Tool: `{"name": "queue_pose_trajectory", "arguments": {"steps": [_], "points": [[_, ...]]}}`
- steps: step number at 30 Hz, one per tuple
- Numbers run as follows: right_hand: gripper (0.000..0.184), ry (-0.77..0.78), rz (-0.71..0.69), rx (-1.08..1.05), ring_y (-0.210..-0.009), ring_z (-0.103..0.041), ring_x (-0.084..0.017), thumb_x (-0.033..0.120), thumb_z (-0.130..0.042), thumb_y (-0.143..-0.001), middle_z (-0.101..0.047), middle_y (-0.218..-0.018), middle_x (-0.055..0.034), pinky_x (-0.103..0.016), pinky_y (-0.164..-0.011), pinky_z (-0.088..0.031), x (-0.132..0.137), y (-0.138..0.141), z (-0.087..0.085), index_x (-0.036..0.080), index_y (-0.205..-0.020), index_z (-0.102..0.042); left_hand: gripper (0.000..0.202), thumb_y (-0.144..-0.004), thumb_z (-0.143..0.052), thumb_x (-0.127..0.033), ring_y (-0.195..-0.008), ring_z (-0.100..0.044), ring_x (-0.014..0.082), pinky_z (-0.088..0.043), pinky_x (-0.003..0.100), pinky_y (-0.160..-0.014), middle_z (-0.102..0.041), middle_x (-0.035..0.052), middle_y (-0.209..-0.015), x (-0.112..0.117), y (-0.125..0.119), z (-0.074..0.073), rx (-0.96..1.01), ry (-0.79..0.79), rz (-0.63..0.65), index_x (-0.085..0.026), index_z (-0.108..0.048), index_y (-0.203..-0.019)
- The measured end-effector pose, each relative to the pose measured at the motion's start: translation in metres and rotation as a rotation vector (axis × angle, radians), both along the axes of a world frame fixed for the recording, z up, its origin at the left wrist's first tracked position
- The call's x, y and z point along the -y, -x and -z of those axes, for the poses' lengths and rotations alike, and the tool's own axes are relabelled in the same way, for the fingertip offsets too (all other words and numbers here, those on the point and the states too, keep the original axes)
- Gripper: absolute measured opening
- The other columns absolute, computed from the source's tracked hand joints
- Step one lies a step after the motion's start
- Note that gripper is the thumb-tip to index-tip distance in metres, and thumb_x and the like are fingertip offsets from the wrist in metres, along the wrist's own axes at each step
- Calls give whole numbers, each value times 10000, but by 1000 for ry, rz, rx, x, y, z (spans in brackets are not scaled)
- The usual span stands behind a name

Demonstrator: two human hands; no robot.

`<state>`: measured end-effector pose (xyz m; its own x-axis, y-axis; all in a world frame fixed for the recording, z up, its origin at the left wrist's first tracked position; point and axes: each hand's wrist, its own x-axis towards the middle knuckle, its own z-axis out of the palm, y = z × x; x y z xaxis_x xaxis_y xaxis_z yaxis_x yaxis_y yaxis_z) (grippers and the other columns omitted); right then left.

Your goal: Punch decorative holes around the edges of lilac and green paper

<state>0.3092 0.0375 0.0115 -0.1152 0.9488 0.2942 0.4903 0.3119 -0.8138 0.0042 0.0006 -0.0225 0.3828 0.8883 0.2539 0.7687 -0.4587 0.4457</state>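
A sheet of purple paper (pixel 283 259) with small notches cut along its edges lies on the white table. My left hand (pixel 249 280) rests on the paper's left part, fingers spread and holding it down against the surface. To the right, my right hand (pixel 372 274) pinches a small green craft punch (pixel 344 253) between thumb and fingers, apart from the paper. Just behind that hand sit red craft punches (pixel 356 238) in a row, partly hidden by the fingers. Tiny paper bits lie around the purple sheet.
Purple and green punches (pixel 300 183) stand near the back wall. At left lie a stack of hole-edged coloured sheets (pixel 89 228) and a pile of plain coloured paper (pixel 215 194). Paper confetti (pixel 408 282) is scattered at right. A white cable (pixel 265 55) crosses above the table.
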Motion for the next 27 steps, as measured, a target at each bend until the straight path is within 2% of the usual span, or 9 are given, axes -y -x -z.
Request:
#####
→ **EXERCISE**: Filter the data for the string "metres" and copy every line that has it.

→ **RESPONSE AREA**:
- The measured end-effector pose, each relative to the pose measured at the motion's start: translation in metres and rotation as a rotation vector (axis × angle, radians), both along the axes of a world frame fixed for the recording, z up, its origin at the left wrist's first tracked position
- Note that gripper is the thumb-tip to index-tip distance in metres, and thumb_x and the like are fingertip offsets from the wrist in metres, along the wrist's own axes at each step

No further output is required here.